You can lookup information on the navaids and fixes at AIRNAV.com

                         Lat.          Lon.
j77	BOS  	VORTAC  	42.357472	70.989556
j77	BAF  	VORTAC  	42.161944	72.716194
j77	BIGGO	RPRT_PT 	41.955806	73.067944
j77	GANDE	RPRT_PT 	41.510167	73.814556
j77	SAX  	VORTAC  	41.067500	74.538333
j77	BWZ  	VOR     	40.798444	74.821833
j77	PTW  	VORTAC  	40.222278	75.560278
j77	BYRDD	RPRT_PT 	40.092194	75.818694
j77	HAAGN	RPRT_PT 	39.961500	76.076194
j77	PENSY	RPRT_PT 	39.907222	76.182528
j77	EMI  	VORTAC  	39.495028	76.978528

I took the liberty of plotting the appropriate points in my GPS software. Here’s the big picture of WHALE to J77:

…and here is J77 (Pink Highlighted line) zoomed-in locally:

So skyvector has the high-altitude charts now! Cool! :smiley:


OK, how do you pronounce the name of the VPSMS intersection in San Diego (also known as Mt. 'dad)?


That may not be a fix. (Note to jgeary27: It’s technically called a “fix” by the FAA and not, as I mentioned earlier, an intersection.)

Here’s what the FAA’s Location Identifier publication says:

A single five-letter pronounceable combination serves as the fix name, assigned identifier and computer code. If a new fix is to be collocated with an existing navigation aid, ILS marker, way point, or other type fix, the original name or name-code applies to both.


Wow, thank you everyone, I’m impressed.

It turns out I live on the line (vector?) between BOS and BAF. It looks like that is the same as route J77 on the H12 chart. Pretty cool!

So, on a route description a 5 letter word is an intersection? I’ve heard of that before (sometimes I listen to channel 9 on United… it’s less boring than most of their movies). Flights leaving MHT seem to have BOSOX at the beginning of their route quite a bit, is this an intersection?


You may find the departure diagram for the Logan 4 departure interesting in conjunction with the other charts you’ve seen!


VPSMS is a VFR reporting point found on terminal area charts. They’re also accompanied by pronounceable name - in this case “Mount Soledad”.
So you could file a flight plan with “VPSMS” in the route, and when you get there, you tell the controller you’re at “Mount Soledad”. :wink:


I do… thanks. BOSOX, and also LBSTA. Do intersections have a tradition of being funny?

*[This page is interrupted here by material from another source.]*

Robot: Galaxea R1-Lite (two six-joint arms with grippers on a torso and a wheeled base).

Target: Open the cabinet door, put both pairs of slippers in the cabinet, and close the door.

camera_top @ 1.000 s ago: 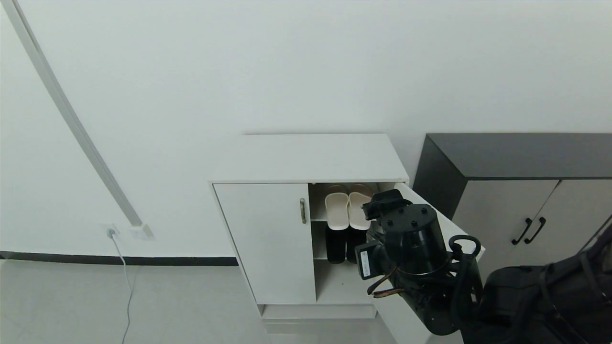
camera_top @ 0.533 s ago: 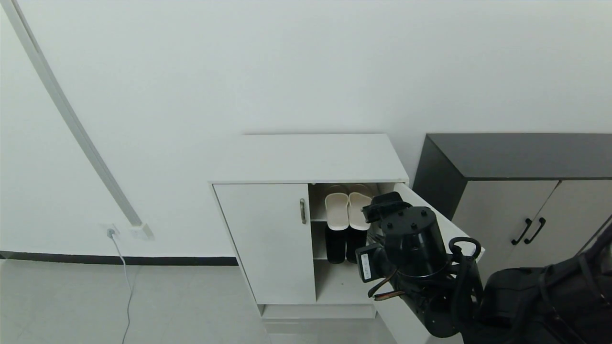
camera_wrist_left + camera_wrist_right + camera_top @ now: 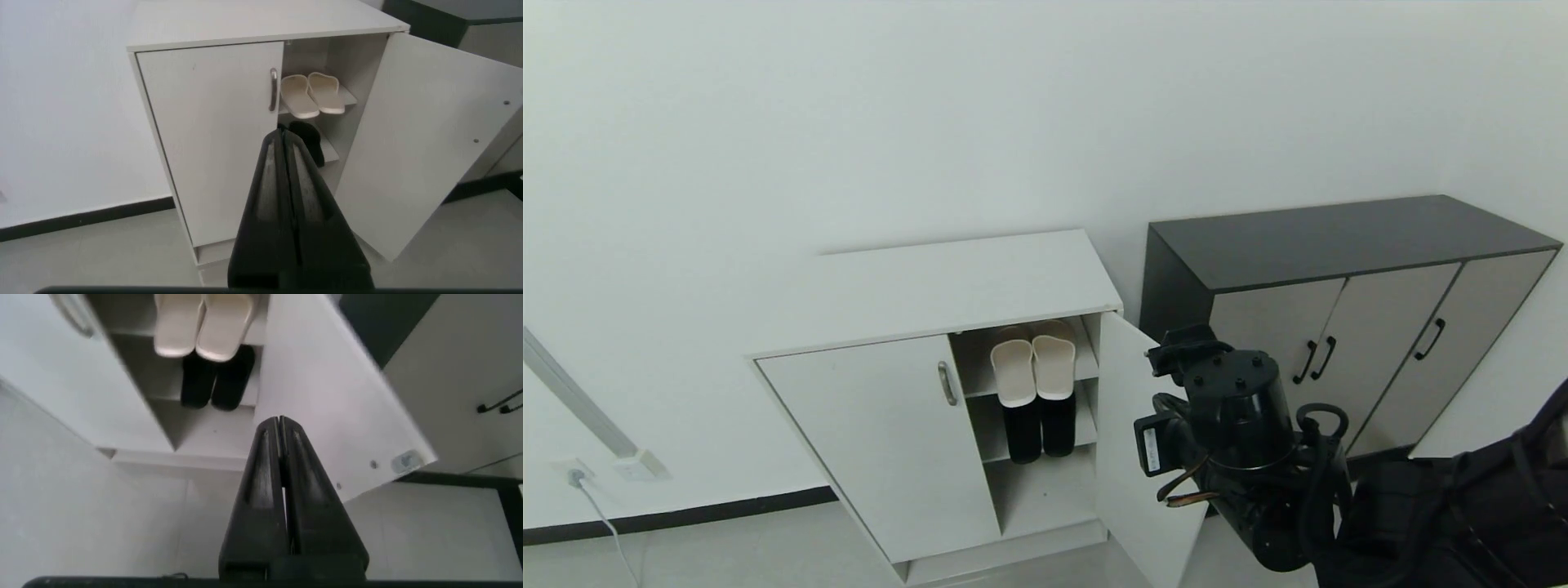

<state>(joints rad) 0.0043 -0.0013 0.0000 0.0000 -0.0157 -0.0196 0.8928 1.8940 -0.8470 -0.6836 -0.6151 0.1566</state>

Not sure why they think Duxbury equates to DRUNK though. :smiley:


Whenever possible it seems! :wink:

Humorous Fix Names




Yes and no. You are correct that the VP intersections (and they are listed as intersections under the VP*** name in the GPS database) are VFR reporting points. However, I have received clearances from ATC when flying through a class B airspace under positive ATC control (technically VFR, but really no different from IFR as they give you an assigned heading or navigation fix and altitude) to fly direct to VPSMS or VPLQM (Queen Mary) without ever getting a name. ATC knows that you are a /G (indicates GPS), so they often just use the intersection names. Since some of them are pretty obscure (like the 91/605 freeway interchange in LA aka VPLFX - try finding that as a non-local pilot flying over the zillion LA freeways), I hear them more often called by their identifier.

While all intersections technically have a pronounceable name, many (most?) of them still need to be spelled out by ATC since there is no way to look it up by name. For example, if you were cleared direct to snoopy intersection (which is located directly over Charles Schultz’s house), you wouldn’t know to enter SNUPY in your GPS unless they spelled it for you. Same for ready (REDDE), habzu (HABXU), odds (ODDDS - near Reno), penny (PENNI), etc. etc.